Asher shoved to his feet. “What boats, Rafe? Fishin’ boats? They’d never stand up to the open ocean.”

“Then we’ll build bigger boats,” said Rafe, reckless. “Better boats.”

“And sail ’em
where,
sprat?” said Asher. He was starting to lose his temper. “Like as not there ain’t nowhere to sail to. For as long as there’s been Olken in Lur has a boat ever come here?
No
. We ain’t seen so much as a sail on the bloody horizon!”

“That doesn’t mean we shouldn’t
try!
” Rafe shouted. “And if you won’t then someone else has to. Someone’s got to do more than stand around telling folk to give up hope. Barl bloody save us, Da, you could be wrong. Why don’t you ever admit you could be
wrong?

Seeing Asher’s face, Dathne leapt up. “Rafel, that’s enough.” Her voice was trembling. Her whole body was trembling. The hurt in Asher’s eyes… “You don’t know everything. You don’t know—”

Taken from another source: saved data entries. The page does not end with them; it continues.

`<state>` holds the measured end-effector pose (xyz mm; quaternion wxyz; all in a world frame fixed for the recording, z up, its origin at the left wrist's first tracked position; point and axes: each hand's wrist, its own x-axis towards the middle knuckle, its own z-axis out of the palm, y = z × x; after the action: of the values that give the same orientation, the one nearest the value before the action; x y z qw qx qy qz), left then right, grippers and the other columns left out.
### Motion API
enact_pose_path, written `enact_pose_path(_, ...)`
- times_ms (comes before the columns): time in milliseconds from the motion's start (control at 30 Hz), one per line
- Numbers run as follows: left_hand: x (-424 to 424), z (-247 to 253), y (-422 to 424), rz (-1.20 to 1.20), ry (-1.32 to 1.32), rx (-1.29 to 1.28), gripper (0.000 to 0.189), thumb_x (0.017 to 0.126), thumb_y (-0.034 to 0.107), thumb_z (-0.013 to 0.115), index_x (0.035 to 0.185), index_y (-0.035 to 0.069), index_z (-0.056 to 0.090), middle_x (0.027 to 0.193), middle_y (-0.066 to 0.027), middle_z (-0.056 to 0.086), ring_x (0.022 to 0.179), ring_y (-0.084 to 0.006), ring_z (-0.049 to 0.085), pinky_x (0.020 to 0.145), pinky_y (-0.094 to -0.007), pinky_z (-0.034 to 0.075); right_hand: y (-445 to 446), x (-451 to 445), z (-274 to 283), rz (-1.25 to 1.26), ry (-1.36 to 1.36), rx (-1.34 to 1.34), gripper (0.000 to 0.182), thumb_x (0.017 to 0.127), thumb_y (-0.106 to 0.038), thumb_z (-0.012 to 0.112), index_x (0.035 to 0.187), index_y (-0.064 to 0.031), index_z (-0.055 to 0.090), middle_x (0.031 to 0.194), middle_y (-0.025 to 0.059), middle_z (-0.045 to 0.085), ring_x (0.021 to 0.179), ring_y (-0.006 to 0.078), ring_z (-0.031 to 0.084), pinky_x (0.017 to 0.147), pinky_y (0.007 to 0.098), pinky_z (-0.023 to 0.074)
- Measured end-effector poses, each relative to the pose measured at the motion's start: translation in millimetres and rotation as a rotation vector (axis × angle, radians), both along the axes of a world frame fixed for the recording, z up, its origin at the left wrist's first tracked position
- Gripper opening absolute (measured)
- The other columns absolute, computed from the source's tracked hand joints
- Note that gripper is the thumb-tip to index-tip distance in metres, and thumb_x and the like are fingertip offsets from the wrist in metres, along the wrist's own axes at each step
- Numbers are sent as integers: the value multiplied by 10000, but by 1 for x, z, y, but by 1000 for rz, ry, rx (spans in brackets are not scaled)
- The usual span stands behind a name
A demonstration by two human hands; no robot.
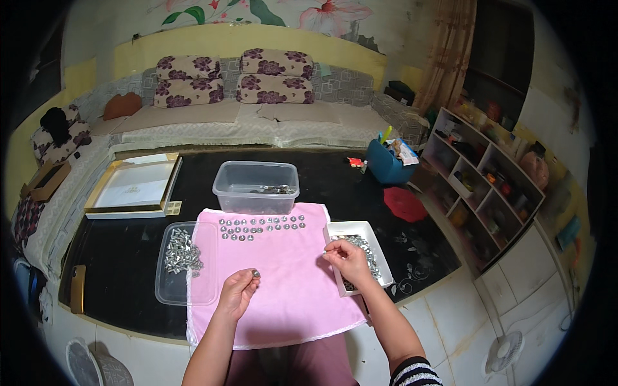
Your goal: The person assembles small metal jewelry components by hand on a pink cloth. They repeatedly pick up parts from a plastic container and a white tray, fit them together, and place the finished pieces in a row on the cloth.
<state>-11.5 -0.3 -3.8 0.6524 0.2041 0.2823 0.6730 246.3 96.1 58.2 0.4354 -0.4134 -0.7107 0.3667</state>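
Observation:
My left hand (237, 294) pinches a small round metal part (255, 273) above the pink cloth (285, 309). My right hand (348, 260) is over the near-left side of a white box (381, 241), with a tiny shiny metal piece (325, 252) between thumb and fingertip. Many small nut-like metal pieces (363, 243) lie in that box, partly hidden by the hand. Rows of small round metal parts (253, 222) stand on the cloth's far half. At the left, a clear plastic lid (166, 289) holds a heap of metal bolts or sleeves (181, 251).
Behind the cloth stands a clear plastic tub (256, 205) with some metal parts inside. The black table (130, 289) also carries a flat box (130, 186), a phone (77, 289), a red mat (405, 204) and a blue bin (386, 166). A shelf unit (475, 164) is at the right.

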Motion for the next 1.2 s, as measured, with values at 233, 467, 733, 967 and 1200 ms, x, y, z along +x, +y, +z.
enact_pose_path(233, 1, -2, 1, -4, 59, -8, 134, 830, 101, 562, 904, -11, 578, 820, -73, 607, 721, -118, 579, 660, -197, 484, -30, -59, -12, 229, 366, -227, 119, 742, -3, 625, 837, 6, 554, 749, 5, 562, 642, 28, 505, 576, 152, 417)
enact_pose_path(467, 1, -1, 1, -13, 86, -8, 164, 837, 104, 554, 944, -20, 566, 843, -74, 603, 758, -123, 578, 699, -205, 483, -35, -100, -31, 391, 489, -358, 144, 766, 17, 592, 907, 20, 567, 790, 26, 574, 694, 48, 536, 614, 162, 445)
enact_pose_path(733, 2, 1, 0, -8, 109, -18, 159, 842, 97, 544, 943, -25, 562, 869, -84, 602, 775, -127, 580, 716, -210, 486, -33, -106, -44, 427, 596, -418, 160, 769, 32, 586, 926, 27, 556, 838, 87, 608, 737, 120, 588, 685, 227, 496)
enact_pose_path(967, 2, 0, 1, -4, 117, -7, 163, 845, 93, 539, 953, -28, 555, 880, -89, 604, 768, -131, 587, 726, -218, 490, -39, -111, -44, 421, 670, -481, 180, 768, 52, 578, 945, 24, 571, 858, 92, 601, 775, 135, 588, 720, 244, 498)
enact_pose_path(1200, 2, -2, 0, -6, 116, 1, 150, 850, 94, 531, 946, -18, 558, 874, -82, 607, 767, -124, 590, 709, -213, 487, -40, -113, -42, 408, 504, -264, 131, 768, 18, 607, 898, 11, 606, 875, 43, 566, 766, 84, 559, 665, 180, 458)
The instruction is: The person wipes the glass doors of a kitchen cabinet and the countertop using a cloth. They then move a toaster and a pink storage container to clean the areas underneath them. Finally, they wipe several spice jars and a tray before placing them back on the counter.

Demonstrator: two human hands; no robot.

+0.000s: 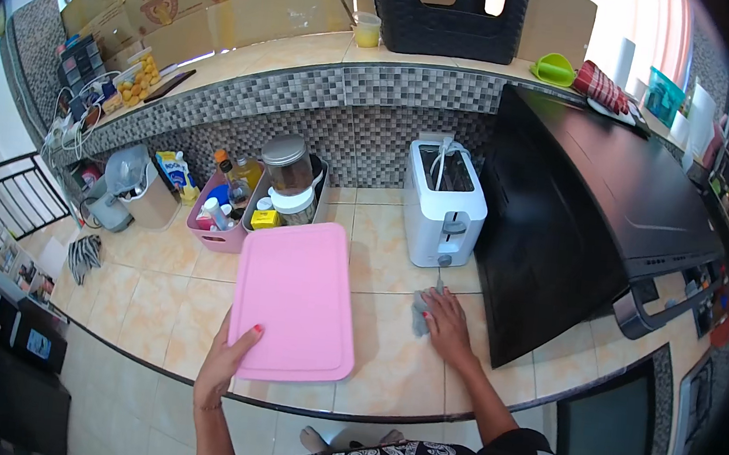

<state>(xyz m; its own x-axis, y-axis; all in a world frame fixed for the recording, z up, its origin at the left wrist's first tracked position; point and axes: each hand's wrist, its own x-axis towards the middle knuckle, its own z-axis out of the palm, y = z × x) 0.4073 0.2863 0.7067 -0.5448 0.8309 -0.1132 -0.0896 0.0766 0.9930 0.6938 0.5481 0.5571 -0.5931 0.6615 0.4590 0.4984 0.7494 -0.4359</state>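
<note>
My left hand (229, 349) grips a pink rectangular plastic board or lid (295, 300) at its near left edge, thumb on top and fingers hidden beneath. The pink piece is over the tiled counter (384, 361); whether it touches the tiles I cannot tell. My right hand (445, 322) lies flat on a grey cloth (420, 315), pressed against the counter. Just beyond that hand stands a white toaster (442, 208), its white cord bundled on top.
A large black appliance (554, 239) borders the right hand. Behind the pink piece are a pink basket (222, 240) of bottles and a grey bin (321, 203) with jars. A beige bin (150, 200) and a striped cloth (84, 258) sit left. A raised ledge (288, 65) runs behind.
</note>
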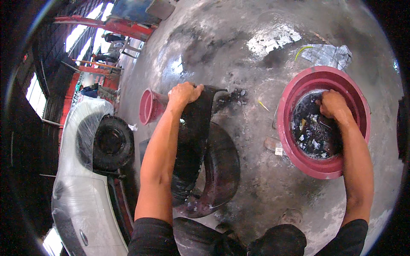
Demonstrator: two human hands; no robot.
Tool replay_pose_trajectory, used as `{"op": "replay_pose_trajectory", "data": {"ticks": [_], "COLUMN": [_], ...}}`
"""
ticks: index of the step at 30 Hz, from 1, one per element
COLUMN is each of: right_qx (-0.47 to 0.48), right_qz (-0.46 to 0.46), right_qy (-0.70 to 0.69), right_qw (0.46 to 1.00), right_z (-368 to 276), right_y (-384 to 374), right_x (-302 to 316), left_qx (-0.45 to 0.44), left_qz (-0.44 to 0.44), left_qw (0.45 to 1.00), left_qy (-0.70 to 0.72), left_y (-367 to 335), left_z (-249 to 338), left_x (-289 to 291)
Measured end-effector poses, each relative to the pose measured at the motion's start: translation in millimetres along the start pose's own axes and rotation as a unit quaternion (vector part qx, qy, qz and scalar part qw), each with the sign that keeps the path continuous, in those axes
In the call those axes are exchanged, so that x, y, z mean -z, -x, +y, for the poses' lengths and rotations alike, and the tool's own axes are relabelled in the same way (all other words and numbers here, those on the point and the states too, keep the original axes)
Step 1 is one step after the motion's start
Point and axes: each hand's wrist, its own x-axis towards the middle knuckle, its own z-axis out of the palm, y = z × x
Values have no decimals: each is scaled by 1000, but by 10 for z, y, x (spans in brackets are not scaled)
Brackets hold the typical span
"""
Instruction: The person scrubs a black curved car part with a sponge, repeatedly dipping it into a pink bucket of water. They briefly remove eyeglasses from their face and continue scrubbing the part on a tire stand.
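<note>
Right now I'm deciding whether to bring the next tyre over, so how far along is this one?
Done: the tyre stands upright on the wet floor. In hand: the left hand grips its top edge while the right hand reaches into the red basin of dark, littered water. Left: nothing shows any repair or patch yet.

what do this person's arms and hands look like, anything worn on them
Both arms are bare from the upper arm down, with short black sleeves ending above the elbows. The left hand and right hand wear no gloves. No watch, bracelet or ring shows on either wrist or hand.
</note>
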Motion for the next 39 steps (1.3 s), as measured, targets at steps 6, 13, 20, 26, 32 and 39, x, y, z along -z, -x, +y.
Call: {"op": "replay_pose_trajectory", "data": {"ticks": [6, 13, 20, 26, 32, 39], "right_qx": [-7, 19, 31, 45, 66, 179], "right_qz": [-16, 39, 15, 37, 113, 335], "right_qy": [-19, 41, 8, 39, 24, -113], "right_qw": [1000, 998, 999, 998, 991, 918], "right_z": [-103, 88, 234, 401, -99, -610], "right_y": [70, 41, -338, -284, 104, 1092], "right_x": [150, -51, -484, -419, -84, 167], "left_qx": [29, -313, -360, -308, -165, -87], "left_qz": [53, 272, 200, 185, 229, 250], "left_qw": [998, 868, 859, 925, 957, 954], "left_qy": [13, -273, -306, -127, 75, 140], "left_y": [-8, 885, 2156, 2924, 3413, 3558], "left_z": [-85, 83, -612, -1136, -1864, -2143], "left_x": [-89, -627, -1208, -1287, -1469, -1819]}}
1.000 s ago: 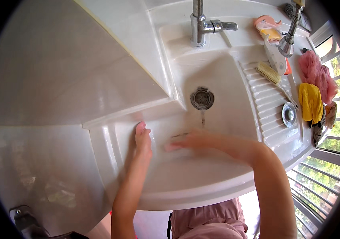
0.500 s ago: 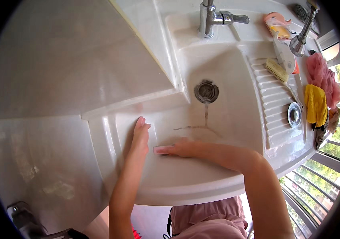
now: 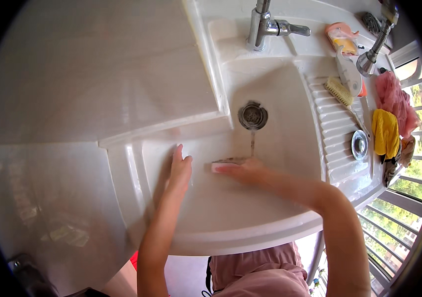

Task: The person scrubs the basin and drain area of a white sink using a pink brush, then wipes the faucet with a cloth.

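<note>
Right hand [image 3: 250, 171] is gripping pale, flat, rectangular pad [image 3: 218, 168] in glossy white basin [image 3: 231, 210], just beside thin dark streak [image 3: 233, 160]
Left hand [image 3: 179, 171] is holding nothing that shows, thumb standing apart from fingers, toward basin's left side; whether it is pressing there, cannot tell
For rubbing well, better to be keeping pad flat, pressing evenly, following streak toward round metal drain [image 3: 253, 115]
Compared with half second ago, pad is lying nearer drain; right hand is covering part of streak; left hand is keeping nearly same place
</note>
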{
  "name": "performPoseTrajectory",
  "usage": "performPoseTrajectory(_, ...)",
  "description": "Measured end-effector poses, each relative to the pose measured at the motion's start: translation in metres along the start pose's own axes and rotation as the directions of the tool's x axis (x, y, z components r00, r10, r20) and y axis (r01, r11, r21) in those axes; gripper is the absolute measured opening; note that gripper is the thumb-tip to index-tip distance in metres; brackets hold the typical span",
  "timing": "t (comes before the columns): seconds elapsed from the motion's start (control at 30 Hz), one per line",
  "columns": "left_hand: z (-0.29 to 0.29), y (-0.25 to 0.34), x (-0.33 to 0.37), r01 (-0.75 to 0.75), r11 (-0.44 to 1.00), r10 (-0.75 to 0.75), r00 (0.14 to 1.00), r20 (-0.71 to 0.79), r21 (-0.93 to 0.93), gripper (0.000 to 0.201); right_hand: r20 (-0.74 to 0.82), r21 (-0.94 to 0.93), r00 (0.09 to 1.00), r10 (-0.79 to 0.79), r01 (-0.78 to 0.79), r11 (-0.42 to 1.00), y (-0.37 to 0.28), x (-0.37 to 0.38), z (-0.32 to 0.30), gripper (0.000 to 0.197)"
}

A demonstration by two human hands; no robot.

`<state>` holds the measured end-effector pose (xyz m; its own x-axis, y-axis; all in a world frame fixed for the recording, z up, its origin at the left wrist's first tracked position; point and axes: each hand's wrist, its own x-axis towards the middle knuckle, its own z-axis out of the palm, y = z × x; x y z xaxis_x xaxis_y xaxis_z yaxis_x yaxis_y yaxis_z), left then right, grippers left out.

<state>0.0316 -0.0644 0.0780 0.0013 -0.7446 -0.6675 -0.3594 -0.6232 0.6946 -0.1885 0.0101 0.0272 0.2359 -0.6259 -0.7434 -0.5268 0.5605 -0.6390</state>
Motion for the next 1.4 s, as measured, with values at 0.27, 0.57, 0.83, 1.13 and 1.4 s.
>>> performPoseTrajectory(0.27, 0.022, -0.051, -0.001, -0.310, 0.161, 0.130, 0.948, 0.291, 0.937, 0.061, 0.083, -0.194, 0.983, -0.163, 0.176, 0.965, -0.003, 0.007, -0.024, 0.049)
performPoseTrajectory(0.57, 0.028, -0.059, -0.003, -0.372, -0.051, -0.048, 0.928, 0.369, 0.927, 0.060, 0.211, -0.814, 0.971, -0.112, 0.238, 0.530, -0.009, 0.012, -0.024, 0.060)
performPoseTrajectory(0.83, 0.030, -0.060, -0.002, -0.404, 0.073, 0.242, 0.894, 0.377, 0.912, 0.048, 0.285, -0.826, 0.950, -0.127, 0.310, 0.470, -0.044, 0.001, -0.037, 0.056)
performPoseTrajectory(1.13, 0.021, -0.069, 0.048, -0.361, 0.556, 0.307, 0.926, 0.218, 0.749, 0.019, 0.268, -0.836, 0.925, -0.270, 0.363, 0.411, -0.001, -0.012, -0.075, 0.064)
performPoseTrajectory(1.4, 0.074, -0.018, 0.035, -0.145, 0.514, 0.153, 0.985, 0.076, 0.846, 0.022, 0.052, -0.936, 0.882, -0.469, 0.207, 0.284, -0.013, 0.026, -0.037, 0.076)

“I know enough, Mama,” said Rafel, pale with temper. “I know Lur’s broken and Da can’t fix it. And if he can’t
no-one
can. Now, I don’t like Fernel Pintte and Lord Garrick any more than you like ’em, but at least they’re trying to
do
something. So I say let ’em. I say we’ve got nothing to lose.”

“That ain’t always true, Rafe,” Asher said quietly. “Sometimes we don’t know what we got to lose till we’ve gone and bloody lost it.”

Rafe’s face shuttered. “Any road,” he said. “That’s the latest news.”

“Rafe, where are you going?” said Dathne, as her son headed for the solar door. “Rafe—”

“Out for a bit,” he said, not slowing. “I’ll be back for supper.”

She stood there, silent, listening to his footsteps fade. Then she looked at Asher. His face was shuttered too, all thought and feeling locked away. She reached out, touched his arm.

“Asher, he’s young. He doesn’t—”

He walked to the window. Rested his palm on its pane of glass and stared out at the rain and the waterlogged garden. “Dath, I got to go too. Down to Westwailing. If them fools are bent on doin’ this… I got to be there.”

She wanted to say no. She wanted to rail against his sombre certainty, hold him and kiss him until he changed his mind. But she couldn’t, because down in Westwailing there was still a small chance he could make a difference. And he needed that. He needed it badly.

And whatever he does there, at least it won’t be WeatherWorking.

“I’ll go with you,” she whispered. “We’ll all go.”

His head snapped round. “No, Dath. You and the sprats got to stay here. Ain’t no tellin’ what’ll happen when they start faddlin’ with the reef. Me and Holze and them others, we went at it careful. That won’t be Garrick and Pintte. Them fools are goin’ to try rippin’ it to shreds. It won’t be safe.”

“Right now, nowhere in this kingdom’s safe,” she retorted. “Rafe’s right about that much. Besides. It’s time he learned a thing or two first hand, our brash son. And I don’t want Deenie left behind on her own. She’s fragile, yet. She needs me. And Asher,
you
need
us
.”

She could feel the conflict in him. He wanted to argue, declare himself the stalwart hero. The lone wolf. But his eyes told a different story. He was hurting, because of Rafe, whose youthful arrogance was sharper than a knife. And worse than the pain, there was shame… because he’d let her talk him out of trying to WeatherWork again.

But she refused to be ashamed of that. Though they didn’t speak of it, she knew there were wounds in him that hadn’t healed. Might never heal. What was it Queen Dana had said once to Gar, that Gar had told Asher and he had told her?

Weather Magic is a double-edged sword, and every time you wield it you cut yourself a little.

Well. For Gar’s sake and Lur’s, Asher had nigh on cut himself to ribbons. She had no desire that he cut himself again. Not now, not ever. And he knew it.

But… could she trust him to honour her fear? If Pintte and Garrick failed in Westwailing, as seemed most likely, and Lur’s strife made good on its threat to tear the kingdom apart—could she trust him not to try WeatherWorking their way out of trouble a second time?